Originally posted by "Weng" as a response to Book shop WTF...
Among my other pursuits, I'm logistics manager at a non-profit that does electronics recycling. One of my favorite customers is an IT manager for a large banking chain.
The first time I met him, he was backing into my loading dock with a truck full of CRT monitors. Hundreds of them, stacked with a density that we still cannot match to this day. "Finally gettin' LCDs! The CEO got one at home and said we had to!" he exclaimed when I asked the obvious question: "WTF!?"

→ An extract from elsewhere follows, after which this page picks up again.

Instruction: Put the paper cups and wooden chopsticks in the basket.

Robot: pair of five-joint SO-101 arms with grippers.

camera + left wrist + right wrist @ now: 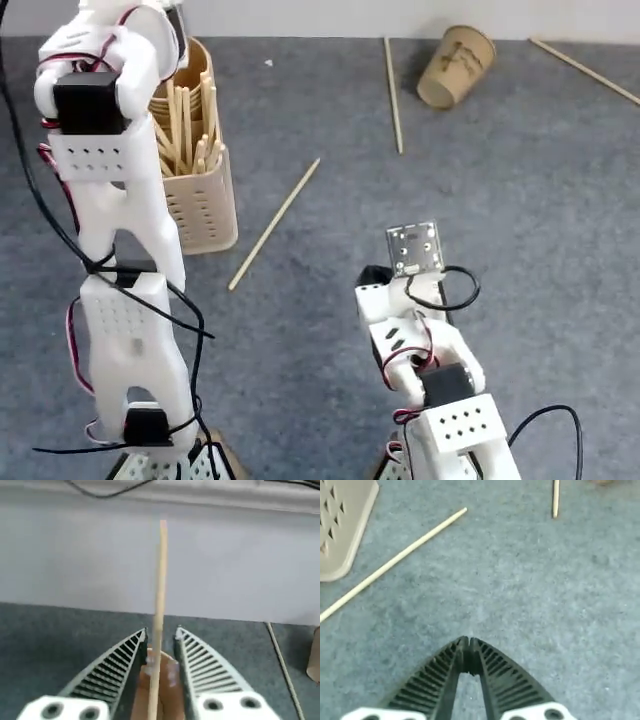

The next time I met him, a year later, he was backing into my loading dock with a truck full of older desktop PCs that obviously matched the previous load of CRTs. "CEO didn't like that his desktop PC didn't color match his new LCD! New workstations for everybody!"
The next time I met him, a scant 6 months later, he was backing into my loading dock with a truck full of brand new desktop PCs, older servers, and all manner of fancy Cisco 10/100 and Gigabit gear. "The CEO read a pamphlet about the lower total cost of ownership of thin clients. We're rolling them out branch-by-branch now. The server and network upgrades are killing us. All these shiny new desktops are going to be coming your way now."
The next time I met him, 6 months later, he was backing into my loading dock with a truck full of brand new desktop PCs, and blocking my parking lot with 3 more trucks full of, respectively, servers, networking gear, and an entire truck stuffed end-to-end with CAT5. "This is getting out of hand. I know I didn't mention it, but what do you think we should do with all this CAT5? Our entire datacenter is 10gig fiber now." Our discussion was cut short as I personally oversaw the transfer of the Great Copper Motherlode to the secure area of our facility (and 15 minutes after they left, onto a truck bound for cashout).
The next time I met him, a year after that, he was backing into my loading dock with a truck half full (they aren't very big you know) of thin clients. "This thin client thing was a disaster. It was okay for the first 3/4 of the rollout, but we kept having to add more servers and more staff to support the servers. The staff we could let go because we didn't have to do desktop hardware support was all cheap interns — we had to bring in a nearly equal number of highly paid and trained professionals to handle the new duties, nevermind the increased infrastructure costs. And to make things even worse, the energy consumption was shifted from the general office floor to the datacenter, where it became a 'concern' and now they want to charge our budget for our datacenter power consumption, because in comparison the rest of the organization is getting so much 'greener.'"
I'm meeting him again in a few weeks. He says he's bringing me a truckload of servers and network gear that they don't need in the datacenters anymore.